• **TASK DESCRIPTION**
Write out, word for word, the line that contains "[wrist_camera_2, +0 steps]" and each line after it down to the last line of the data below. Include nothing more.

#### DATA LISTING

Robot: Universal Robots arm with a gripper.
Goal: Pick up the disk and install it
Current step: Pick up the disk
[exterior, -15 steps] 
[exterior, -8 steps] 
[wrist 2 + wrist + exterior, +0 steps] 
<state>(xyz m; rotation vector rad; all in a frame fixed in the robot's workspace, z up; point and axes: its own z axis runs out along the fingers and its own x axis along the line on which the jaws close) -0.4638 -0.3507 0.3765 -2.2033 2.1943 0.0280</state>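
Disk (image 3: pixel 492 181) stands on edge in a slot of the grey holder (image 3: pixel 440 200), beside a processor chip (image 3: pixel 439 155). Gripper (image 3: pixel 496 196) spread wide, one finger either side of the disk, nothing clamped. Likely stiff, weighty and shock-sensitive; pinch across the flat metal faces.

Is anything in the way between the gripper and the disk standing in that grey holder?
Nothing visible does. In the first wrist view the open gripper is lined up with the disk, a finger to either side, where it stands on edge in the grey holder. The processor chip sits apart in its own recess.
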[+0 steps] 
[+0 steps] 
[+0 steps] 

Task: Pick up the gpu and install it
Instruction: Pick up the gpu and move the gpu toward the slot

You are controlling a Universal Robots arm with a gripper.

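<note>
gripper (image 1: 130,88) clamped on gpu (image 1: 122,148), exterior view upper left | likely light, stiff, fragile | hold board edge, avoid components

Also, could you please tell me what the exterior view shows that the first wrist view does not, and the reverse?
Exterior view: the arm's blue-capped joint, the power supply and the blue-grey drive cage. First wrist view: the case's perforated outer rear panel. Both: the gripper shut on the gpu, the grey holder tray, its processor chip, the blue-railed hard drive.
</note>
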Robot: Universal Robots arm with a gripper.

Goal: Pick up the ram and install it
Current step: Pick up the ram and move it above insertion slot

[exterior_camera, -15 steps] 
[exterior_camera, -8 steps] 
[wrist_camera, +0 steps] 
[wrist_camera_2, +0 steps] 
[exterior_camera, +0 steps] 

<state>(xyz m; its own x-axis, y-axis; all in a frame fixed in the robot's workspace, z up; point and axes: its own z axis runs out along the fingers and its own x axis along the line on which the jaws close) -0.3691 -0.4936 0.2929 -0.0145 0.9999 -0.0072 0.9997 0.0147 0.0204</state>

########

• **WRITTEN REPLY**
[wrist_camera_2, +0 steps] 
[exterior_camera, +0 steps] 

<state>(xyz m; its own x-axis, y-axis; all in a frame fixed in the robot's workspace, z up; point and axes: its own z axis runs out along the fingers and its own x axis along the line on which the jaws close) -0.3691 -0.4936 0.2929 -0.0145 0.9999 -0.0072 0.9997 0.0147 0.0204</state>

This exercise has now been fully answered.